### The task:
The data below is to be written out exactly, with no pictures.

### Data block:
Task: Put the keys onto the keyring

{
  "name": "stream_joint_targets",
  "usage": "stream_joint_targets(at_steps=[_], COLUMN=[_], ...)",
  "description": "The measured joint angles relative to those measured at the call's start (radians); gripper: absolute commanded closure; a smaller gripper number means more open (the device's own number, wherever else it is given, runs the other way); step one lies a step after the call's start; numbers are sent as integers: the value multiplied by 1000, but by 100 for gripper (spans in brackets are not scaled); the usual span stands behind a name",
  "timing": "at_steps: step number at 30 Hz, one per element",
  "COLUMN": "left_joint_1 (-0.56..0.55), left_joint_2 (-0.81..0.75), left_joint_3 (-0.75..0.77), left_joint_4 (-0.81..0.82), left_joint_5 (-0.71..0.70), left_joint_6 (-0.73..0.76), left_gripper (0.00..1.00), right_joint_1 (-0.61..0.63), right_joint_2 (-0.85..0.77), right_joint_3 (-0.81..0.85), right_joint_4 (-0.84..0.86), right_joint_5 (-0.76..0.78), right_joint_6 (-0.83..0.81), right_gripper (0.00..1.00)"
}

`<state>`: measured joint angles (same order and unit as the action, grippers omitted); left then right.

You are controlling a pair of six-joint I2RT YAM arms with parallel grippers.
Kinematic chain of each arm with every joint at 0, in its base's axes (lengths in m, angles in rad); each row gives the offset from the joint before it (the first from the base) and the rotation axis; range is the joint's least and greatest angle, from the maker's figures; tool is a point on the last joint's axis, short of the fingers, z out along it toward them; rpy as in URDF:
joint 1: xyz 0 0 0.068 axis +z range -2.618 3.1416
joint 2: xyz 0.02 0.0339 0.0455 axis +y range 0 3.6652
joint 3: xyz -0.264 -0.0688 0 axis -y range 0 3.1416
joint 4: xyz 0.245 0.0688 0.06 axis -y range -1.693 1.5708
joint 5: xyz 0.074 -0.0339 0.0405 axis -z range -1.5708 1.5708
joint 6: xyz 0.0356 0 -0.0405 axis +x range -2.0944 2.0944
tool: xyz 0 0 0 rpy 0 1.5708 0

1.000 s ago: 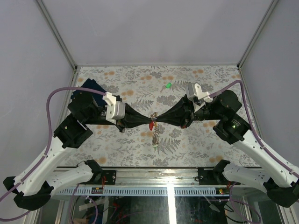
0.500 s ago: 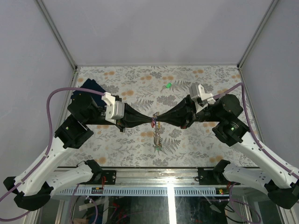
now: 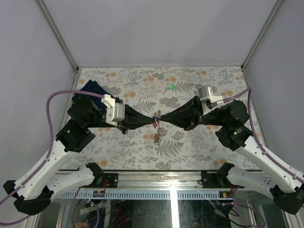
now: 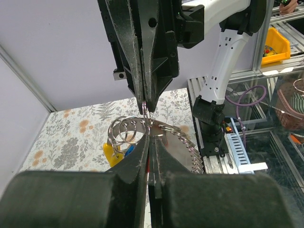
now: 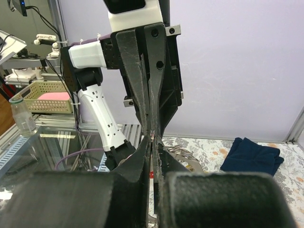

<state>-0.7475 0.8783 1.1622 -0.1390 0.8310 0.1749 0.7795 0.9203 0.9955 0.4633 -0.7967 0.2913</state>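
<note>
Over the middle of the table my left gripper (image 3: 153, 120) and right gripper (image 3: 163, 118) meet tip to tip, both shut on the keyring (image 3: 158, 125). Its short chain (image 3: 157, 137) dangles beneath them. In the left wrist view the silvery keyring (image 4: 124, 133) hangs at my left gripper (image 4: 149, 129), carrying a yellow-tagged key (image 4: 111, 153) and a blue-tagged key (image 4: 128, 151). A red sliver (image 4: 150, 166) shows in the gap of the left jaws; whether it is gripped I cannot tell. The right gripper (image 5: 152, 141) is pressed shut just under the left fingers. A green-tagged key (image 3: 171, 87) lies apart on the table, further back.
A folded dark blue cloth (image 3: 93, 88) lies at the back left of the flower-patterned table (image 3: 209, 147); the right wrist view shows the cloth (image 5: 251, 154) too. Grey walls close in the back and both sides.
Both grippers have shifted slightly toward the back and lifted the keyring, so the chain hangs higher. The red key that dangled below the tips no longer shows from above.
</note>
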Motion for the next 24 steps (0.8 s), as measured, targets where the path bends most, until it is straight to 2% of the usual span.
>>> stream_joint_targets(at_steps=[7,14,16,24], left_joint_1=[-4,-4,-4,-4], left_joint_2=[0,2,0,-54], left_joint_3=[-2,-33,-48,-142], left_joint_4=[18,85,110,278], left_joint_5=[-4,-3,-3,-71], left_joint_6=[-6,-54,-76,-195], left_gripper=[100,91,85,74], right_joint_1=[0,0,0,0], right_joint_2=[-5,-5,-5,-7], right_joint_3=[-12,-62,-67,-68], right_joint_4=[26,146,172,199], right_joint_5=[27,59,67,69], right_joint_6=[9,69,80,74], right_gripper=[100,100,100,100])
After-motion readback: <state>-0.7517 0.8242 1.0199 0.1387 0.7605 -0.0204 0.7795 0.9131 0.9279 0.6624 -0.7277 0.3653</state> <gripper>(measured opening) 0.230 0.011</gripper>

### The completed task:
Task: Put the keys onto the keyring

{
  "name": "stream_joint_targets",
  "usage": "stream_joint_targets(at_steps=[_], COLUMN=[_], ...)",
  "description": "The measured joint angles relative to those measured at the call's start (radians); gripper: absolute commanded closure; a smaller gripper number means more open (the device's own number, wherever else it is given, runs the other way); step one lies a step after the call's start; numbers are sent as integers: the value multiplied by 1000, but by 100 for gripper (spans in brackets are not scaled); the usual span stands behind a name",
  "timing": "at_steps: step number at 30 Hz, one per element",
  "COLUMN": "left_joint_1 (-0.56..0.55), left_joint_2 (-0.81..0.75), left_joint_3 (-0.75..0.77), left_joint_4 (-0.81..0.82), left_joint_5 (-0.71..0.70), left_joint_6 (-0.73..0.76), left_gripper (0.00..1.00), right_joint_1 (-0.61..0.63), right_joint_2 (-0.85..0.77), right_joint_3 (-0.81..0.85), right_joint_4 (-0.84..0.86), right_joint_5 (-0.76..0.78), right_joint_6 (-0.83..0.81), right_gripper (0.00..1.00)"
}

`<state>`: measured joint angles (same order and unit as the action, grippers omitted); left then right.

You are controlling a pair of six-joint I2RT YAM arms with parallel grippers.
Kinematic chain of each arm with every joint at 0, in its base's axes (lengths in m, angles in rad); each row gives the offset from the joint before it (the first from the base) and the rotation axis; range is the joint's least and greatest angle, from the maker's figures; tool is a point on the last joint's axis, short of the fingers, z out along it toward them; rpy as in URDF:
joint 1: xyz 0 0 0.068 axis +z range -2.618 3.1416
joint 2: xyz 0.02 0.0339 0.0455 axis +y range 0 3.6652
joint 3: xyz -0.264 -0.0688 0 axis -y range 0 3.1416
joint 4: xyz 0.245 0.0688 0.06 axis -y range -1.693 1.5708
joint 5: xyz 0.074 -0.0339 0.0405 axis -z range -1.5708 1.5708
joint 6: xyz 0.0356 0 -0.0405 axis +x range -2.0944 2.0944
tool: xyz 0 0 0 rpy 0 1.5708 0

1.000 s ago: 
0.500 s ago: 
now: 
now: 
now: 

<state>-0.7475 0.8783 1.1622 -0.1390 0.8310 0.1749 0.7795 0.9203 0.9955 0.4633 -0.7967 0.2913</state>
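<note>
Over the middle of the table my left gripper (image 3: 153, 120) and right gripper (image 3: 163, 118) meet tip to tip, both shut on the keyring (image 3: 158, 125). Its short chain (image 3: 157, 137) dangles beneath them. In the left wrist view the silvery keyring (image 4: 124, 133) hangs at my left gripper (image 4: 149, 129), carrying a yellow-tagged key (image 4: 111, 153) and a blue-tagged key (image 4: 128, 151). A red sliver (image 4: 150, 166) shows in the gap of the left jaws; whether it is gripped I cannot tell. The right gripper (image 5: 152, 141) is pressed shut just under the left fingers. A green-tagged key (image 3: 171, 87) lies apart on the table, further back.
A folded dark blue cloth (image 3: 93, 88) lies at the back left of the flower-patterned table (image 3: 209, 147); the right wrist view shows the cloth (image 5: 251, 154) too. Grey walls close in the back and both sides.
Both grippers have shifted slightly toward the back and lifted the keyring, so the chain hangs higher. The red key that dangled below the tips no longer shows from above.
</note>
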Motion for the next 24 steps (0.8 s), as measured, targets where the path bends most, until it is straight to 2% of the usual span.
>>> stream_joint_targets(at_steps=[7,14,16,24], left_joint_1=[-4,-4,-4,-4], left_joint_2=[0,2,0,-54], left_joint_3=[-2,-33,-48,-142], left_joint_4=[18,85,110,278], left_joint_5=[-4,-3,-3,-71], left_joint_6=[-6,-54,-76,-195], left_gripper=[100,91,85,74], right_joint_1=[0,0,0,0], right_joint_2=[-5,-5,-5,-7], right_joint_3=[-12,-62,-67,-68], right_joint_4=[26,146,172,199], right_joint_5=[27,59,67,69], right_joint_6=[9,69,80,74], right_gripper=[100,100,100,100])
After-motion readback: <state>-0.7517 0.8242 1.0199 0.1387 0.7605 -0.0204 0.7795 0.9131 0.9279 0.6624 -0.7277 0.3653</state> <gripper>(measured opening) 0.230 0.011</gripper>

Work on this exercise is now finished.